Happy 38th Earth Day! How can that be? The sixteen-year-old who still lives inside me can remember the first one perfectly. In 1970 teenagers at my high school on Vashon Island certainly knew how to have fun, but we also took a lot of things seriously. Mine was the class whose big brothers went to Viet-Nam and didn't all return. Two years earlier we'd been in the middle of a school day when we'd heard the news that Dr. Martin Luther King had been assassinated. And the environment, bad as it is now, was even worse then, with air and water pollution menaces none of us could ignore, although the government still did. . . except for Senator Gaylord Nelson.
Senator Nelson cared. He wanted to make the environment a top priority with the government, as it was with so many of the citizens who felt like they had no voice or power.
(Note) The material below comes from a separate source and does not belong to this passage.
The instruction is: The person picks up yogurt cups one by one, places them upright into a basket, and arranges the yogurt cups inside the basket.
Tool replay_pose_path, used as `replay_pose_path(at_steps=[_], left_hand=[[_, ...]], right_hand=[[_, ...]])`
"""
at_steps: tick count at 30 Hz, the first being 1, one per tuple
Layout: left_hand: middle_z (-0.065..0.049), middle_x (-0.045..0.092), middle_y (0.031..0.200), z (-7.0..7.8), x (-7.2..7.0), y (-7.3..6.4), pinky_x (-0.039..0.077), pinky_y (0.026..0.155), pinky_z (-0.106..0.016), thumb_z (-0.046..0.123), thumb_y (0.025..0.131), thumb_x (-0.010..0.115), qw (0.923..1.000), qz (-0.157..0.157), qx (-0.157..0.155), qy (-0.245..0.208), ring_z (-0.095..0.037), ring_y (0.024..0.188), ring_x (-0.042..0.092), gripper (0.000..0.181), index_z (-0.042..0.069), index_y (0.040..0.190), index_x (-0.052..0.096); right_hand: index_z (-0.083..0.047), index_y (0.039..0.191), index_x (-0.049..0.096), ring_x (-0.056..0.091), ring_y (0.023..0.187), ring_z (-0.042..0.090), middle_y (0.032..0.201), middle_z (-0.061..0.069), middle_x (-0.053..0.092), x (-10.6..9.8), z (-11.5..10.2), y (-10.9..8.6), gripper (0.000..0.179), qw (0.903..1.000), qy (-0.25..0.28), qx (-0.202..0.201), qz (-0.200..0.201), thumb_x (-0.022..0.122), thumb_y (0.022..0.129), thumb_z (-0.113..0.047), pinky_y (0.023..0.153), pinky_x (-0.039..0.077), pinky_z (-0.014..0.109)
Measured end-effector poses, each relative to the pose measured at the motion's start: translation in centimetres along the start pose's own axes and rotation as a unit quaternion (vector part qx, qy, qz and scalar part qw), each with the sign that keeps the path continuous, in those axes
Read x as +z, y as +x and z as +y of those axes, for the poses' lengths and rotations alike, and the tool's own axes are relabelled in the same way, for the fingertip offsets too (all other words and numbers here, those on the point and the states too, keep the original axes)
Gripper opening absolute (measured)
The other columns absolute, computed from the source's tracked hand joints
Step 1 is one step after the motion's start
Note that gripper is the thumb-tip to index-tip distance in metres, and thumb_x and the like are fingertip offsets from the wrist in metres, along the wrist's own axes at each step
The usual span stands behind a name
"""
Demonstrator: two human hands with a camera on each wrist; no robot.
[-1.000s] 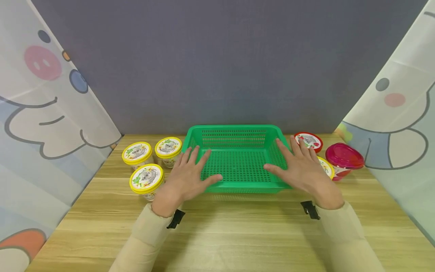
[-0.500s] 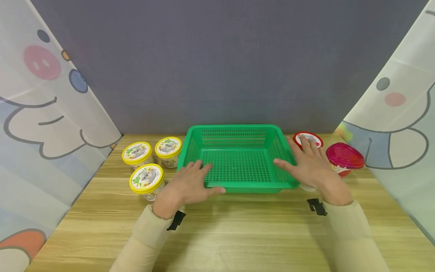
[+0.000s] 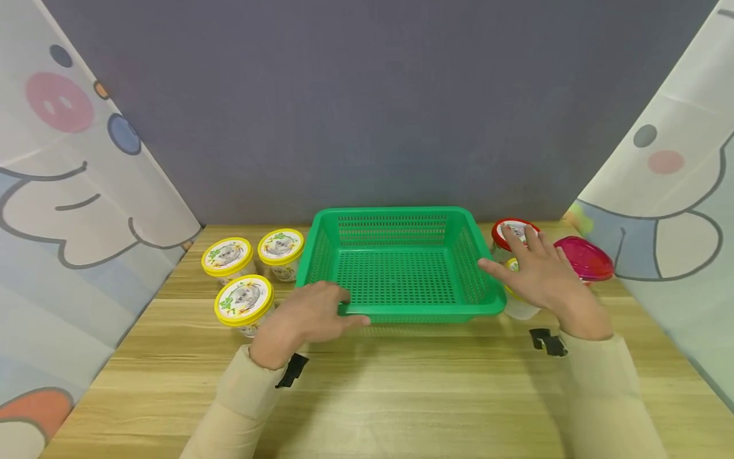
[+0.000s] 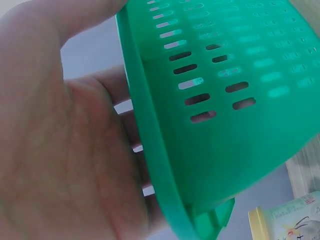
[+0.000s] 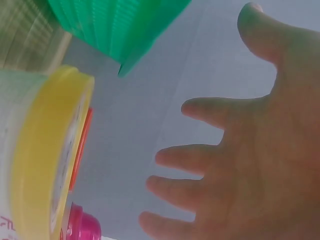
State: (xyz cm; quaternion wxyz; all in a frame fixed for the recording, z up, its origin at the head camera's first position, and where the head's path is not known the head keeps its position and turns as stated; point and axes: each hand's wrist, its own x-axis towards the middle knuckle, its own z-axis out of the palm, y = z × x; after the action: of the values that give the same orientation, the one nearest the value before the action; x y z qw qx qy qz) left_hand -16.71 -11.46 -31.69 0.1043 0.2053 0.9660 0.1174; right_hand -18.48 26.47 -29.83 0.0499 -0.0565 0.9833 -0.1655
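Green basket (image 3: 401,268) — left hand (image 3: 304,315) grips its rim; right hand (image 3: 545,277) hovers spread, empty.

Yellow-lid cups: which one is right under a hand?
The yellow-lid cup right of the green basket, under the open right hand. The three other yellow-lid cups stand left of the basket, uncovered.

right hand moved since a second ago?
Yes. The right hand has shifted right, off the green basket, and now hovers open over the yellow-lidded cup beside the basket's right wall.
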Motion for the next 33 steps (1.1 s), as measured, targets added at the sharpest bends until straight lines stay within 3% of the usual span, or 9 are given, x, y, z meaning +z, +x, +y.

In 1962 he approached President Kennedy with the idea of a "conservation tour" and Kennedy was all for it. The following year, in September, the President began a trip lasting five days and covering eleven states, talking about the environment and the problems of pollution. It flopped. The smoke of factories still hung above the cities and rivers were poisoned with industrial waste. However. . . a little spark can start a fire, and the kindling of change began to crackle.
Six more years went by. These were the days of anti-wars protests, "sit ins", "teach ins", Hippies, and the "back-to-the-earth" movement. Senator Nelson was in Seattle in for a conference in September of '69 when he thought to himself, "Why not?" Why not have a huge protest over what was happening to the environment? He loudly proclaimed that in April of 1970 there would be a day of nationwide grassroots protest to draw attention to the problems he felt were being ignored. April 22nd was slated for the very first "Earth Day". He built it, and the people came! All across the country, in small towns and big cities, and in high schools like my own, the people rallied. There were 20 million demonstrators. . . 20 million. The people cared. They started to make change happen. I was proud of my generation and what we stood for. But what do we stand for now?
What happened to the kids who gathered at our school assembly on that beautiful spring day thirty-eight years ago? Well, a lot of them still care, but a lot of them became CEOs of companies that are part of the problem today. A lot of them got rich. A lot of them are poor. Ours was the generation that grew up mostly as members of the hard working but happy middle class created by our WWII generation parents, and we have been the ones who have witnessed it's demise. Some of us live in mansions, and are a lot more concerned about having a green lawn than the chemicals that requires . Some of us can't afford health care and are eating fast food and getting fat. Most of us are wasteful and careless in our own ways.
What if we remembered the passion of that first Earth Day? What if you "unplugged" your child or grandchild from their cell phone or electronic devices and took them out into the woods to watch birds and find some wild flowers, had them get their hands dirty planting a tree in your yard, picking up trash, or helping to restore a salmon stream? What if we all did our part, as citizens, consumers, and inhabitants of the planet? What if we reminded those who don't seem to care that they have children and grandchildren who will inherit the mess they've made. We DO have power to change the world. The first Earth Day, with it's 20 million protesters, was only a glimpse of our power. Please remember that day, if you were here then, or honor it if you weren't, so that when we celebrate the 50th anniversary of Earth Day, it might be in a better world.
Here's a truly interesting and useful website to explore:
Washington State Department of Ecology
I was surprised by how good it was. Senator Nelson would be very pleased.